We are still collecting witness forms in connection with the registration of the short length of footpath alongside the beer garden of The George. If you have a form please hand it back to Di Dann or any Parish Councillor; if you want a form please contact Mrs Dann on 01328 878196. Originally this path connected with one that went across the marsh along the water’s edge to the sluice – visible in most old photographs of the area – but which fell into disuse after the seawall was built in 1955. Access is still possible, albeit a bit of a scramble, and this could be improved if there were sufficient demand for the reinstatement of the riverside path. It would, however, mean further hacking away of the encroaching reeds. Comments are welcome. No, really.
One odd thing happened in June: the post box on the Coast Road disappeared. The box was, or rather is, what’s known as a ‘lamp box’, designed to be attached to a lamp-post but, given the extreme paucity of lamp-posts in this village, attached to a wooden post instead. As wooden posts are prone to do, this one rotted and eventually collapsed leaving the post box on the ground. It was soon gathered up by the Royal Mail and whisked off to wherever it is that orphaned letter boxes go, causing real concern that it would not return. However, return it has, complete with new post so all is well. It’s a long walk from the Coast Road or Hilltop to the old post office – even further to Church Lane – so this village really does need three boxes. Thank you Pat. The Department for Too Much Information tells me that the box in question was made to the 1896 pattern by W T Allen in about 1934, so just a year before that rather dim monarch George the Fifth celebrated his (silver) Jubilee. For the sake of completeness I should add that the Church Lane lamp box is to the later 1935 pattern, again made by W T Allen sometime between 1937 and 1947, while the wall box at the former Post Office is more modern still having been built to his own design by James Ludlow around 1953 – it has the EIIR cipher on the door plus a few later modifications. This information, and much, much more, is to be found in volume 12 of the Glaven Historian, published by the Blakeney Area Historical Society and available from them or from the Crabpot bookshop in Cley. Just to keep things square, I should mention a non-pecuniary interest in the Glaven Historian…

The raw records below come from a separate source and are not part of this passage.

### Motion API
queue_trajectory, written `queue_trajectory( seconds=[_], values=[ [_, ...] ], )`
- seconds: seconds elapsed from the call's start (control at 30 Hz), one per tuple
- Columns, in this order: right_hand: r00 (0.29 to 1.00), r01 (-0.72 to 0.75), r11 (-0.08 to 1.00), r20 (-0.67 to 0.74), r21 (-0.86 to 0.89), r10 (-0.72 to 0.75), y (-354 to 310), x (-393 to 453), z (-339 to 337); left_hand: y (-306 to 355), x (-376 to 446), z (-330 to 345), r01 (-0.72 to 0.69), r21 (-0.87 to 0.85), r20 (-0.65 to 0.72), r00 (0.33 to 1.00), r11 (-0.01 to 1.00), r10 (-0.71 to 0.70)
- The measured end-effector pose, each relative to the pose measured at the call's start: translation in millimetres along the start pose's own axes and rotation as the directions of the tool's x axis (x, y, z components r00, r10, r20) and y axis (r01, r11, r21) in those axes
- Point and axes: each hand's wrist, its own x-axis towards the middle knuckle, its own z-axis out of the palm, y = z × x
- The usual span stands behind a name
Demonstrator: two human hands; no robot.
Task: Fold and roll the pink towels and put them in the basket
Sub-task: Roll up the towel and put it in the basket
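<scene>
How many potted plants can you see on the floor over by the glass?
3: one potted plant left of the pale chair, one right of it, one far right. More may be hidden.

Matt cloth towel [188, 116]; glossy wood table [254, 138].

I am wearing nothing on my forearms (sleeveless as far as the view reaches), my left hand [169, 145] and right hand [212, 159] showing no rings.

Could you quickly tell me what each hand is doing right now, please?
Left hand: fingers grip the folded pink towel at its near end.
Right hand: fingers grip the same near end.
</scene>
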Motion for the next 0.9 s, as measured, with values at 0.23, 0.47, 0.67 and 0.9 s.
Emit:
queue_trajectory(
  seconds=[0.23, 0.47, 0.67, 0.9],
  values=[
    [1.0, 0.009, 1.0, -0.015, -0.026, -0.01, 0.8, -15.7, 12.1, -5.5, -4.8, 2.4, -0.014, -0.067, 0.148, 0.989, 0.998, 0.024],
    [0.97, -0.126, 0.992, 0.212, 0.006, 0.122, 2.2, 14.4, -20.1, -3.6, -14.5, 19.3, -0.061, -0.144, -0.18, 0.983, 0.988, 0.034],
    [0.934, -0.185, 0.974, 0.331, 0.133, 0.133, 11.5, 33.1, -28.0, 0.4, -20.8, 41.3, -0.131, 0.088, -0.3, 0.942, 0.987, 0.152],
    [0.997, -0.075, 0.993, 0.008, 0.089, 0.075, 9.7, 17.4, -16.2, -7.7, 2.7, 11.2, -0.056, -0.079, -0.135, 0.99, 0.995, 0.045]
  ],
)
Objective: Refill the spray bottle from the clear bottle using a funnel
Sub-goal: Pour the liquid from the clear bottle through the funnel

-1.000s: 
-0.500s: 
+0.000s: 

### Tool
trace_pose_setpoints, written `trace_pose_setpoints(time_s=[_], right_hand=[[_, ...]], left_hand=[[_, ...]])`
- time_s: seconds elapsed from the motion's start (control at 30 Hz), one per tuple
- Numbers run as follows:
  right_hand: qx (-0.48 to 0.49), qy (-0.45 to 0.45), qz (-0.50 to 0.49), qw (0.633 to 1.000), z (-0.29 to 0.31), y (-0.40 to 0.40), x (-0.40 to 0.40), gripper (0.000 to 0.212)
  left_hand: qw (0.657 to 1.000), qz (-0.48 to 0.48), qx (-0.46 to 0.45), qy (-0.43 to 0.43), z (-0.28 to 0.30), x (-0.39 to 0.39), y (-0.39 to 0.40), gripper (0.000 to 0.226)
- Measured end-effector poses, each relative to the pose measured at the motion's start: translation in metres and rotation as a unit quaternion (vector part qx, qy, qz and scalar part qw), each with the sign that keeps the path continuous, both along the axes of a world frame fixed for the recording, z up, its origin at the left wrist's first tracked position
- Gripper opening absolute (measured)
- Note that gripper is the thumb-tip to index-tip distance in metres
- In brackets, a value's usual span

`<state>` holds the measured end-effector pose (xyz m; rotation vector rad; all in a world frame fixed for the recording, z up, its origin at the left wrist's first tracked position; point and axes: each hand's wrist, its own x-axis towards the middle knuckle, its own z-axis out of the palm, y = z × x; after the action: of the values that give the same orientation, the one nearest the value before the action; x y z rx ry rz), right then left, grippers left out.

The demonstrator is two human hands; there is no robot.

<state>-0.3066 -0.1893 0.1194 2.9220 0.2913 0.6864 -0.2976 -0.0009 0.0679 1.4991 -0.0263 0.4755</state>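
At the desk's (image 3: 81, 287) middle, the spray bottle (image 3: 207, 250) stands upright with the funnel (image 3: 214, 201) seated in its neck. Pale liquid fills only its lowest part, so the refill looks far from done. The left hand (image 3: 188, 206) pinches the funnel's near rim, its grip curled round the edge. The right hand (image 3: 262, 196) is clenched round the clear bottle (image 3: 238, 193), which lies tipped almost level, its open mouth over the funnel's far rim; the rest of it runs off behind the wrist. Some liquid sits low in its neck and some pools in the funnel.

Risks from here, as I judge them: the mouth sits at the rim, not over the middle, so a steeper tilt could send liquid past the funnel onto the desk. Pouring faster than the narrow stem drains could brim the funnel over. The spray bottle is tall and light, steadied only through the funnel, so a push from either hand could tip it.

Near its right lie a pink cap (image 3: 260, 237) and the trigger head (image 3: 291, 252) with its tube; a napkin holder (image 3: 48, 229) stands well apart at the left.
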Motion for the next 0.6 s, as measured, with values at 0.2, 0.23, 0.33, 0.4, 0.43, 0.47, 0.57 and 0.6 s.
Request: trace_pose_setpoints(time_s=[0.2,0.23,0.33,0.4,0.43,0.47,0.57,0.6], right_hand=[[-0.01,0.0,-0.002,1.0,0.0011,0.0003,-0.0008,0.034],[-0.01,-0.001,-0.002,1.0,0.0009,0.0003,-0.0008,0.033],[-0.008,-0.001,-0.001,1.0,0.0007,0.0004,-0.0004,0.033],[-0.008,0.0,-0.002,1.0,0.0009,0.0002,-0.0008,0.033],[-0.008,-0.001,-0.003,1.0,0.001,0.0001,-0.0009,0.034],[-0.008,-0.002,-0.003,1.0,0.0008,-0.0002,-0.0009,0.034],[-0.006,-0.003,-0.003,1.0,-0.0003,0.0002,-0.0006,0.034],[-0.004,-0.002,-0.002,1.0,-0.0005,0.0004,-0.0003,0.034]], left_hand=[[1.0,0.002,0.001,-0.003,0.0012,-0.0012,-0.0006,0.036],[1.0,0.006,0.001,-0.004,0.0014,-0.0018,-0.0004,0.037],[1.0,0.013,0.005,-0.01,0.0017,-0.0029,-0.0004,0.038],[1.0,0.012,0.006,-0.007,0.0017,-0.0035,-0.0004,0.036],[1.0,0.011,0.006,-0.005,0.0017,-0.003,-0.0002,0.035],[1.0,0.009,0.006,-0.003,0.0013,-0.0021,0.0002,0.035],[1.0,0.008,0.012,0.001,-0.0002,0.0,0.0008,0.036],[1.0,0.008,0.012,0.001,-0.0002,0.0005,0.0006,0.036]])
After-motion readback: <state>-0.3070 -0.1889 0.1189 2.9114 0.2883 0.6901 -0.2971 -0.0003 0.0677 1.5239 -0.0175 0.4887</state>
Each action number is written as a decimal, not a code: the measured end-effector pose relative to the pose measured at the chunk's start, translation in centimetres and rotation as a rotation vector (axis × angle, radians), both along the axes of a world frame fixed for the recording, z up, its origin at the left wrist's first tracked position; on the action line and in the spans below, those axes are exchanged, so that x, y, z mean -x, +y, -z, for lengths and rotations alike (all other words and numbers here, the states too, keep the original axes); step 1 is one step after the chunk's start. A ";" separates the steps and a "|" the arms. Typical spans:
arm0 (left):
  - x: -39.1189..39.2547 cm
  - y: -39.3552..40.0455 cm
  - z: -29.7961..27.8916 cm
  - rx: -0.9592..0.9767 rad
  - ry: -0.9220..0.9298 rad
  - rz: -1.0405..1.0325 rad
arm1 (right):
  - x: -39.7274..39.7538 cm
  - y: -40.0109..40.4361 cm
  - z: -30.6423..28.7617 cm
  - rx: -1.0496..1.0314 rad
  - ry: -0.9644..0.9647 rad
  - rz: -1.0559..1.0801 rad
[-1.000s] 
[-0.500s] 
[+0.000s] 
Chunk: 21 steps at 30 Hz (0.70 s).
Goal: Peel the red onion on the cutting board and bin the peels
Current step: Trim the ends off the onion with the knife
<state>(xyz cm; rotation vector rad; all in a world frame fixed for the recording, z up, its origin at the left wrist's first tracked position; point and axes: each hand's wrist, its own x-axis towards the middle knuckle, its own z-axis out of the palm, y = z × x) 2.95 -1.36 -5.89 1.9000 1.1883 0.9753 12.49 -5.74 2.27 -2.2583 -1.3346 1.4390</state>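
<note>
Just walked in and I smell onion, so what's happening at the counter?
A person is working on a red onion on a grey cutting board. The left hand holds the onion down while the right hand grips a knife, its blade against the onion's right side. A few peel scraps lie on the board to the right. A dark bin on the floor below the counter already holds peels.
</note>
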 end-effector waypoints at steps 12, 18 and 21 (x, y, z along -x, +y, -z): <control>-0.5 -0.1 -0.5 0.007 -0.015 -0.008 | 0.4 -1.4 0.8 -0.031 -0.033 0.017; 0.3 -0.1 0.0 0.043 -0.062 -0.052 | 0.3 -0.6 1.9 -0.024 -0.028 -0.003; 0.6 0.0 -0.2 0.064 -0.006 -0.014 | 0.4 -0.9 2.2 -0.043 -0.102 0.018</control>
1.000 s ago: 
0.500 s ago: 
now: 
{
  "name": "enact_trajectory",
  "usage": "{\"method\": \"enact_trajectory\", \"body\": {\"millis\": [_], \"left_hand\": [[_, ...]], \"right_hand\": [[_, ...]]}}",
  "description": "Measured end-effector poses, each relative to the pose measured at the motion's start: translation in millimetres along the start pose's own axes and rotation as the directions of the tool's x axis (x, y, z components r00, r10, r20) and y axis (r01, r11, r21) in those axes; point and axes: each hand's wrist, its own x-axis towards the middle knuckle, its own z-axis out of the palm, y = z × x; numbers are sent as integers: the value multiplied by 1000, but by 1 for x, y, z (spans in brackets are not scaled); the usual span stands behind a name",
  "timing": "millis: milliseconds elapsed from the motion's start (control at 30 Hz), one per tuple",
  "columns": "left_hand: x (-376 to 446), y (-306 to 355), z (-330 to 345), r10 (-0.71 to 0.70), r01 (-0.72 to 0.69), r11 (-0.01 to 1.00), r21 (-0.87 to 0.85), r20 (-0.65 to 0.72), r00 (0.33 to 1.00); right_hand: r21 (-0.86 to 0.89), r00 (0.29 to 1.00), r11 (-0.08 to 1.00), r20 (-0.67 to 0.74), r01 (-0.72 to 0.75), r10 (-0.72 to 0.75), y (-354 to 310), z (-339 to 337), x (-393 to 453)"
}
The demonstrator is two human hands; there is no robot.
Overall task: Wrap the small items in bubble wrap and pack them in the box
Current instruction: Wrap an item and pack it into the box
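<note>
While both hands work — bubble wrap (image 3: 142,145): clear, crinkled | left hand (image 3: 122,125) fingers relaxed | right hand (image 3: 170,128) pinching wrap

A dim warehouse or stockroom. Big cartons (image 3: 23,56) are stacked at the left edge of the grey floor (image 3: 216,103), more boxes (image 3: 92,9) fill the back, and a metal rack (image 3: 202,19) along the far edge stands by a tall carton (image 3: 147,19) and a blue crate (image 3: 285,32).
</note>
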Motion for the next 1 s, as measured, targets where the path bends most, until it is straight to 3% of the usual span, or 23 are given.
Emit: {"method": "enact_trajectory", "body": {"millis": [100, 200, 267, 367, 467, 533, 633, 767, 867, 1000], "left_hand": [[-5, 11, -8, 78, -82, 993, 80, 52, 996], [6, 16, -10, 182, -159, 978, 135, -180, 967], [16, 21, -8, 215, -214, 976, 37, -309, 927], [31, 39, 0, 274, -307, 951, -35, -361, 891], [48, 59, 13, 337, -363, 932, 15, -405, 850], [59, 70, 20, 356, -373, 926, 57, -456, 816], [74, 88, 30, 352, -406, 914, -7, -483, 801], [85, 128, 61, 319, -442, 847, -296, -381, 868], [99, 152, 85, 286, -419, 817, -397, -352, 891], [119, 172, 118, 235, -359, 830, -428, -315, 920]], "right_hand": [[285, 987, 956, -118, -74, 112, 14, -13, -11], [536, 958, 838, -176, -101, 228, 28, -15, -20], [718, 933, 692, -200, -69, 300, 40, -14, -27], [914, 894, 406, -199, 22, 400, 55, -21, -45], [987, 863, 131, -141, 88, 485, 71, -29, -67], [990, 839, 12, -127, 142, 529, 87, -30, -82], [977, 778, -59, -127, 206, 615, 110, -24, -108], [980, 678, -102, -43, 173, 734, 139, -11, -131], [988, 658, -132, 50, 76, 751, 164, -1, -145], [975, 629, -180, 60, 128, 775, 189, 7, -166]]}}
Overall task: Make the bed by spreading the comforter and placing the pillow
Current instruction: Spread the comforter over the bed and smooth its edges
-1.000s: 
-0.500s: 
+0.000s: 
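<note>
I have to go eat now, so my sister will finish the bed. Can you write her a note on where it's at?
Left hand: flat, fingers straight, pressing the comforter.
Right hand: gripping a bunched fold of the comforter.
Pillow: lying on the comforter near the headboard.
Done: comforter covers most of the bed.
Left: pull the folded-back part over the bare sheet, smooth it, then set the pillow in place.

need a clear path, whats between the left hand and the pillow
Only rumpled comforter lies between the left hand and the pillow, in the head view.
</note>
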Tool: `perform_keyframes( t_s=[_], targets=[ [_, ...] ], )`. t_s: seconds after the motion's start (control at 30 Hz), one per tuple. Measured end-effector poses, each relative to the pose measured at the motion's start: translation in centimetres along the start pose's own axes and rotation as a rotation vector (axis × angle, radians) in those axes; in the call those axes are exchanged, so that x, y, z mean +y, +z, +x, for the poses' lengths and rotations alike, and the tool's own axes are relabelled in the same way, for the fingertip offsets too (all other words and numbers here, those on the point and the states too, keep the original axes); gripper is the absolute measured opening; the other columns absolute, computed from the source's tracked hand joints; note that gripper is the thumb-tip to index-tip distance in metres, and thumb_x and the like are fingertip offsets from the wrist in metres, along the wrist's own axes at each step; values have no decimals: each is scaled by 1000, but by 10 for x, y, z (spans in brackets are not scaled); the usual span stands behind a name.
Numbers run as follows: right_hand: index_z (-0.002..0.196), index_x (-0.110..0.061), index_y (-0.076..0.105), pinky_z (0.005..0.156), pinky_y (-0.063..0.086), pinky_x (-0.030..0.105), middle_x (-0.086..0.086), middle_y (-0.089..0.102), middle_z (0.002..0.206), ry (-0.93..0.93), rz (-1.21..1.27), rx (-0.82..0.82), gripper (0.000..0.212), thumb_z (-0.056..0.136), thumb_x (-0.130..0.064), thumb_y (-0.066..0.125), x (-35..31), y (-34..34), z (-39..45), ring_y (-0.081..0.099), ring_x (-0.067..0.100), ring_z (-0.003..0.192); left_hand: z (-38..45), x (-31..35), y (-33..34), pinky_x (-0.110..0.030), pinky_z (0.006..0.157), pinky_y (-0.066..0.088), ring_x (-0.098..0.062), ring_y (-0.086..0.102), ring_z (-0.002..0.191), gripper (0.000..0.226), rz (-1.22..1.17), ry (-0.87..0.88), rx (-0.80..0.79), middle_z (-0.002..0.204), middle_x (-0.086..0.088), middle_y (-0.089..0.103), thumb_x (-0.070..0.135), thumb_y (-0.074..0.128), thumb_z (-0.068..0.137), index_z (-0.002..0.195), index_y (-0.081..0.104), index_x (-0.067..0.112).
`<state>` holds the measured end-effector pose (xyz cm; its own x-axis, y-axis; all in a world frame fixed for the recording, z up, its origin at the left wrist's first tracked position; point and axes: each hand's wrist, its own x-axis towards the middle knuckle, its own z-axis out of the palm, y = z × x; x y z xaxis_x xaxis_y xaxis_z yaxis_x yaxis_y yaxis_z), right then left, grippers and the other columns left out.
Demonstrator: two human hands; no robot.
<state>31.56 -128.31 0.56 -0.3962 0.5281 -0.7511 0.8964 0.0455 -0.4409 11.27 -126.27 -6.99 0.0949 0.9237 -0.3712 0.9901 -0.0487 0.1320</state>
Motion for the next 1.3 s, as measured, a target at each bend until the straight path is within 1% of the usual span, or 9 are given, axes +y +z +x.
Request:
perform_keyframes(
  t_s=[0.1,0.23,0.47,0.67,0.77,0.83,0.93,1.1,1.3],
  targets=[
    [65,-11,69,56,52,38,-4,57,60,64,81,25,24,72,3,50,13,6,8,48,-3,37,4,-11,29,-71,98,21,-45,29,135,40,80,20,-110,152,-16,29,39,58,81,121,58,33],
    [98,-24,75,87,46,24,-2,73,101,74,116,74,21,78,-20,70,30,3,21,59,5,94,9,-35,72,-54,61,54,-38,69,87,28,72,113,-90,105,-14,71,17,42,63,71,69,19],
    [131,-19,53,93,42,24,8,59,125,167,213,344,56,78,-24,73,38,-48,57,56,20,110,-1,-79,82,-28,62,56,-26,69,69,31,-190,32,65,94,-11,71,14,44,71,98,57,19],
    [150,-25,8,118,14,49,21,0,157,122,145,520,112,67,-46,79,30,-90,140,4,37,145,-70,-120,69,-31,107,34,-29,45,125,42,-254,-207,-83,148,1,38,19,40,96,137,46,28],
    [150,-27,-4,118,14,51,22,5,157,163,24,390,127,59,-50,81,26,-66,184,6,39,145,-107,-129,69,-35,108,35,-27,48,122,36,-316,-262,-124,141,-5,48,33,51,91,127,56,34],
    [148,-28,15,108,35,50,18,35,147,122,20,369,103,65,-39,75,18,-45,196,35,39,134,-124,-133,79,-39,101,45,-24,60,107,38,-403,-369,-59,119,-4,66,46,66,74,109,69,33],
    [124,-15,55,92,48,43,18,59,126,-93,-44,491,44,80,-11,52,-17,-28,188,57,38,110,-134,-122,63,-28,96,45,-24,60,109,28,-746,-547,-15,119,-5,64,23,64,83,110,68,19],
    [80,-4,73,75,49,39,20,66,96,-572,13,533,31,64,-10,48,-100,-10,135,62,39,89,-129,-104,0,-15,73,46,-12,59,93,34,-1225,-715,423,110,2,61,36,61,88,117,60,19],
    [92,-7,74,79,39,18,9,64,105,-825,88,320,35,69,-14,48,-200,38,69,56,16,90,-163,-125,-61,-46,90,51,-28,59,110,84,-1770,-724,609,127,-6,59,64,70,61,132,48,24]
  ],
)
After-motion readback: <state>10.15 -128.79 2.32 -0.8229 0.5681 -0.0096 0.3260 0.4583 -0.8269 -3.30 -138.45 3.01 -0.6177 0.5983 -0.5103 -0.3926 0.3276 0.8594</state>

Word has come via Tony Faulkner that “the Minister is considering very carefully how Reference Areas will be handled in the public consultation in light of policy commitments and feedback from local groups.” Make of that what you will, but some hope may be offered by the fact that the minister in question is the Parliamentary Undersecretary of State at DEFRA, Richard Beynon, who is a caricature of a country Tory and no friend of the conservation lobby. Indeed he recently tried to get a government sanctioned cull of buzzards, a rare and protected species, on the basis that they were destroying commercial pheasant shoots, despite his own department’s figures showing total predation by all raptors of just 1-2%. Far more pheasants are killed by motor vehicles though he has yet to ask for a cull of car-drivers. Guess what? The Beynon estate in Berkshire includes a 9000 acre pheasant shoot… Keep an eye on the Natural England website after 18 July for more information.
But before that, we will have the next meeting of the Cley Parish Council on Tuesday 3 July at 7.30pm in the Club Room. With luck it won’t be raining.